And yet, this past Friday, I met with two parents from our preschool to talk about a time we didn’t get it right. Laura, who goes by Mama and Julie, who goes by Mommy, were kind and courageous enough to meet face to face to explain why in one critical conversation we had failed to be fully welcoming to their family. I had already spoken to one of the moms on the phone about the conversation that was hurtful to them, but the truth was, I didn’t fully understand their experience. I went to meet with them, because my mentor Rabbi Lebeau taught me that every apology is an opportunity to build a relationship. They started off by reminding me that it can be really hard to be LGBTQ, lesbian, gay, bisexual, transgender and queer in our country. All the time, people at work ask Julie what her husband ‘does for a living’ and she’s forced to come out to strangers and people ask Laura invasive questions like who the sperm donor was for their kids, in front of their kids, when they haven’t even discussed the issue with their little ones yet. And then it’s hard, they explained, to enter a school environment and even harder to enter a synagogue because like any parents, they want to protect their kids. They said in a town like Montclair, Shomrei can’t afford to be behind on these issues, to gloss over differences in the hopes that everything will just work out because we’re a caring community. Rather, they urged, we need to model a community where differences are acknowledged and celebrated.
According to the famous 12th century rabbi Maimonides, when we do something wrong, full teshuvah is not achieved simply by admitting we did something wrong and regretting it.
We only fully achieve full repentance when we commit to not doing it again and are able to fulfill that promise. I decided to change my sermon topic for today and to focus on inclusion, because I believe it will take all of us, and I mean each and every one of us, building on our successes and learning from our mistakes for our community to be as inclusive as I know we all want it to be. This will take training and practice.

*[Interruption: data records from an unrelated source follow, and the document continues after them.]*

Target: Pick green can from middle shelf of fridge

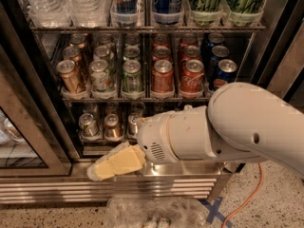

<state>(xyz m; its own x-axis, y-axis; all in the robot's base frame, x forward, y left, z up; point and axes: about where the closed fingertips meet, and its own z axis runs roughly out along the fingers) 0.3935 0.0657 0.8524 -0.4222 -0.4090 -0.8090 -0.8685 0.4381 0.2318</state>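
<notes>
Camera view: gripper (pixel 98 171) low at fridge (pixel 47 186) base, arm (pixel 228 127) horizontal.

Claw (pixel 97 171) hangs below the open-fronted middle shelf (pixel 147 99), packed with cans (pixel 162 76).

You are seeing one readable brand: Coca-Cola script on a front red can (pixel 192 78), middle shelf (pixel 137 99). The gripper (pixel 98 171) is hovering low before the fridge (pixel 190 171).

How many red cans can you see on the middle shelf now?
6 red cans, in two lanes: left lane front, middle, back; right lane front, middle, back. More may hide behind. Tool sits below the middle shelf.
</notes>
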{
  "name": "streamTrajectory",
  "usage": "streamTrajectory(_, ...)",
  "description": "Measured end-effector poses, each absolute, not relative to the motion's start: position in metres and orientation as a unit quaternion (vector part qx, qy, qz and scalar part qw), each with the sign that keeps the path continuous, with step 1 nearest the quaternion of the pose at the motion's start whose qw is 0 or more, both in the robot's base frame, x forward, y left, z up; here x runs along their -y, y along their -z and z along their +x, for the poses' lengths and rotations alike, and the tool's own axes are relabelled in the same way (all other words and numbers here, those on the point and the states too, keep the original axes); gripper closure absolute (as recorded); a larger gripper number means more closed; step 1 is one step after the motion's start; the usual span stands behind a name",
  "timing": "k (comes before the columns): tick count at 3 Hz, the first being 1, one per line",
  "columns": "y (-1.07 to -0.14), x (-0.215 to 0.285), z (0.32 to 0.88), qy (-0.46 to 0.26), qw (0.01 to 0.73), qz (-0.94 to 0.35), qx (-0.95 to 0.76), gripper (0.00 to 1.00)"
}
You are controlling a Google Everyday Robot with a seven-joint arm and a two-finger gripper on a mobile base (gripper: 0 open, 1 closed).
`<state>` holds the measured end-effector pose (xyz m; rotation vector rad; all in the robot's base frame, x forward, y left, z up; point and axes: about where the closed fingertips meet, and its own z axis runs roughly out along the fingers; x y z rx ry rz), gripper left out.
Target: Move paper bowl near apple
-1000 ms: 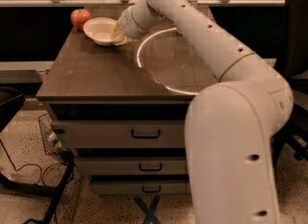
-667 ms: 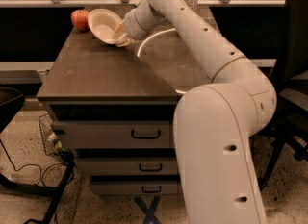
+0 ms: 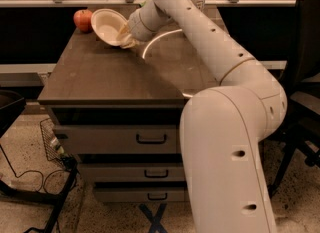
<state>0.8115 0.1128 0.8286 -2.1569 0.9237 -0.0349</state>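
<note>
No text, label, brand, number or sign readable anywhere in room. Paper bowl [image 3: 106, 24], apple [image 3: 83, 19], white arm [image 3: 225, 62], drawer fronts [image 3: 100, 139]: all plain as far as can be told. Gripper [image 3: 125, 38] over far left of cabinet top [image 3: 110, 77], clamped on tilted bowl's rim, bowl just beside apple.

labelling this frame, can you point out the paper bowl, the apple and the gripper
paper bowl [image 3: 107, 24]: camera view, inside of the tilted bowl
apple [image 3: 82, 20]: camera view, its red front side
gripper [image 3: 125, 37]: camera view, fingertips clamped on the bowl's right rim
</note>
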Motion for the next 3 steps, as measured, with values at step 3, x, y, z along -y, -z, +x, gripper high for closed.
streamTrajectory(3, -0.8304, -0.1151, 0.8111, 0.012, 0.386, -0.848, -0.362, 0.00)
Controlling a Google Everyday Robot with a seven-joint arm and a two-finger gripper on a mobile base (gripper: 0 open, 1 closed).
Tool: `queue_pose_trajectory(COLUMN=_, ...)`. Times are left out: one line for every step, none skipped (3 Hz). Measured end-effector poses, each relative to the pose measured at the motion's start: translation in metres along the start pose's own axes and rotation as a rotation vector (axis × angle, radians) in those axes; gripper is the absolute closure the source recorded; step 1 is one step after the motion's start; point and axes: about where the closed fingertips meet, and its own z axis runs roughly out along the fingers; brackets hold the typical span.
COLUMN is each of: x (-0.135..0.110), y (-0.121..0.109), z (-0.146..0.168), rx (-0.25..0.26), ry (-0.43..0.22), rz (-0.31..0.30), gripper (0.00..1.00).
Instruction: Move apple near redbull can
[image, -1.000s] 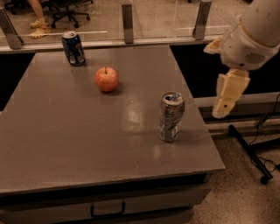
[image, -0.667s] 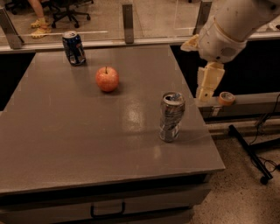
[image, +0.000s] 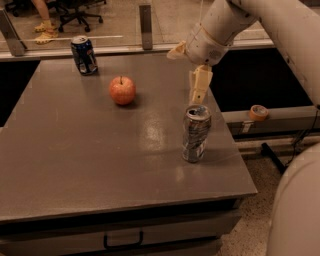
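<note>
The apple (image: 122, 90), red-orange with a short dark stem, sits on the grey table (image: 75, 160) left of centre, toward the back. The redbull can (image: 195, 133), slim, silver-grey and dented, stands upright near the table's right edge. My gripper (image: 199, 99) hangs pointing down from the white arm (image: 220, 27), just behind and above the redbull can's top and well to the right of the apple. It holds nothing that I can see.
A shorter dark blue can (image: 83, 55) stands at the table's back left. A metal post (image: 145, 20) and glass rail run behind the table. An orange tape roll (image: 258, 112) lies on a ledge to the right. The table's right edge is just past the redbull can.
The arm has swung left from beside the table's right edge to over the table. The gripper now hangs just behind the redbull can. The apple and both cans have not moved.
</note>
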Motion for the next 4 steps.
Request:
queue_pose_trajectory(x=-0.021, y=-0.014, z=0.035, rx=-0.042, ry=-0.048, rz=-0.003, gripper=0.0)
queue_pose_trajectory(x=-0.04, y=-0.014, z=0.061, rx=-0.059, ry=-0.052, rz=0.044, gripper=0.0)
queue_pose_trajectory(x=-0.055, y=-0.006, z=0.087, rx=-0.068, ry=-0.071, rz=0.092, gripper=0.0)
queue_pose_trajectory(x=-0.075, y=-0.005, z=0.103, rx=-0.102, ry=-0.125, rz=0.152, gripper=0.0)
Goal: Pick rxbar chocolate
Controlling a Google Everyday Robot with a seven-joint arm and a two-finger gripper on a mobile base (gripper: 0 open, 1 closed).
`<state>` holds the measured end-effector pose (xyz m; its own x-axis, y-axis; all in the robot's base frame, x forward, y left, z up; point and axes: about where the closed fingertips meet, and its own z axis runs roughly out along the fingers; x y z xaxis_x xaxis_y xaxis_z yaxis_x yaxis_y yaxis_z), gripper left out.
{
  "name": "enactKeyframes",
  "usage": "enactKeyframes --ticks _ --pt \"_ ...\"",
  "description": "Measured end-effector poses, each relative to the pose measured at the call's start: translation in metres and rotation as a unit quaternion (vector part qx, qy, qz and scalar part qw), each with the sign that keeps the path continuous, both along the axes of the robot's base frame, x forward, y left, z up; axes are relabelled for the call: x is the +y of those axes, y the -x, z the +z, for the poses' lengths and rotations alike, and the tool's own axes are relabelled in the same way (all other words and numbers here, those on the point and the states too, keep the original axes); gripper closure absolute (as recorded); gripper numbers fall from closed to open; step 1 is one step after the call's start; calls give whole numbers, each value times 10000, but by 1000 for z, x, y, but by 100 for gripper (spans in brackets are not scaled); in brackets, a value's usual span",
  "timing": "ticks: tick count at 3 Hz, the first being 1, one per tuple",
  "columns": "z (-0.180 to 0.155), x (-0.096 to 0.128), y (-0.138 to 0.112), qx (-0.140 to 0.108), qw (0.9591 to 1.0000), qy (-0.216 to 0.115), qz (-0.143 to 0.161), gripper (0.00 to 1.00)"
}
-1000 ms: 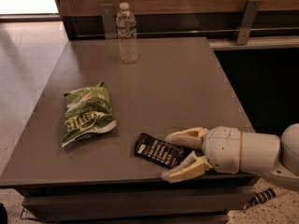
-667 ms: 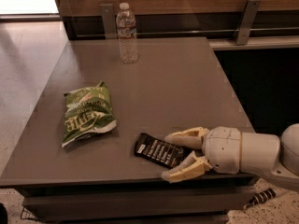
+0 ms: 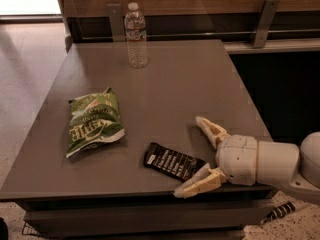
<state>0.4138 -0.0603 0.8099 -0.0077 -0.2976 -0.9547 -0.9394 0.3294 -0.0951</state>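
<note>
The rxbar chocolate (image 3: 172,162) is a small flat black wrapper with rows of white text. It lies flat near the table's front edge, right of the middle. My gripper (image 3: 189,156) reaches in from the right at table height. It is open, with its tan fingers (image 3: 212,130) spread wide. One finger is beyond the bar's right end and the other is at the front edge. The bar's right end lies between them, and it is not gripped.
A crinkled green chip bag (image 3: 94,122) lies on the left of the grey table (image 3: 180,84). A clear water bottle (image 3: 136,35) stands at the back. A wooden wall with metal brackets (image 3: 263,21) runs behind. A dark gap lies to the right of the table.
The gripper's fingers have spread wider. The far finger has swung away from the bar. The bar, the bag and the bottle have not moved.
</note>
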Motion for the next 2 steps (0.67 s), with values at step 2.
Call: enactKeyframes --ticks 2 --pt "5 5 -1 118 9999 55 -90 0"
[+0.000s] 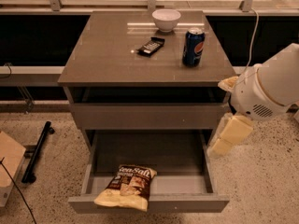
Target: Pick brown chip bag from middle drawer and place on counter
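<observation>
The brown chip bag (127, 186) lies flat in the front left of the open middle drawer (154, 202), its pale end resting over the low front panel. The counter (105, 55) is the cabinet's glossy grey-brown top. My arm's white joint (268, 85) hangs at the cabinet's right side. My cream-coloured gripper (224, 144) points down just outside the drawer's right wall, well to the right of the bag and not touching it.
On the counter stand a white bowl (166, 19), a blue soda can (193, 46) and a small black wrapped bar (151, 46). A taller drawer front (149, 115) is above the open drawer. A black pole (37, 150) and a cardboard box (7, 164) lie on the floor at left.
</observation>
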Robot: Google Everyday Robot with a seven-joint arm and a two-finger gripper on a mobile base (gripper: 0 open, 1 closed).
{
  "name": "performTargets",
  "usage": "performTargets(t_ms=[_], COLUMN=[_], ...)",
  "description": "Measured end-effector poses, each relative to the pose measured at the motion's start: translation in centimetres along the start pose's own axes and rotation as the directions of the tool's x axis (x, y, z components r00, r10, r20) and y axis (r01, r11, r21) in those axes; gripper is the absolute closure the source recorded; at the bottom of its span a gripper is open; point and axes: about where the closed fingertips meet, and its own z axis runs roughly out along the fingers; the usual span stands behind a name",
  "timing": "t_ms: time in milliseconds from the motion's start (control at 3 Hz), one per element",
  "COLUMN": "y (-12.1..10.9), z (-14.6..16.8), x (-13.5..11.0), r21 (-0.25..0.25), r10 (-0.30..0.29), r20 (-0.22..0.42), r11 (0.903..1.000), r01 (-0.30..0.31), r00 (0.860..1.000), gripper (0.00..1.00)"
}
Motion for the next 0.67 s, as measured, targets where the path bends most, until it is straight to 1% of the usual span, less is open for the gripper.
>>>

It requires a willingness to change our language and our behavior even if we might not understand fully why it’s important. And we can only improve when we know and acknowledge where we fall short. Please speak up if you ever feel we are not fully including you or your family.
When we roll out trainings, not only for our staff and teachers, but for congregants of all ages, I’m asking you to please sign up and participate and learn. And if you are an expert in this area, please step forward and help us make good on our promise. Together, we can open our doors even wider so that every individual and family in our congregation, regardless of gender, race, sexual orientation, ability, or religious background can be fully embraced by the Shomrei community. On this Yom Kippur, please join me in committing to opening our doors even wider.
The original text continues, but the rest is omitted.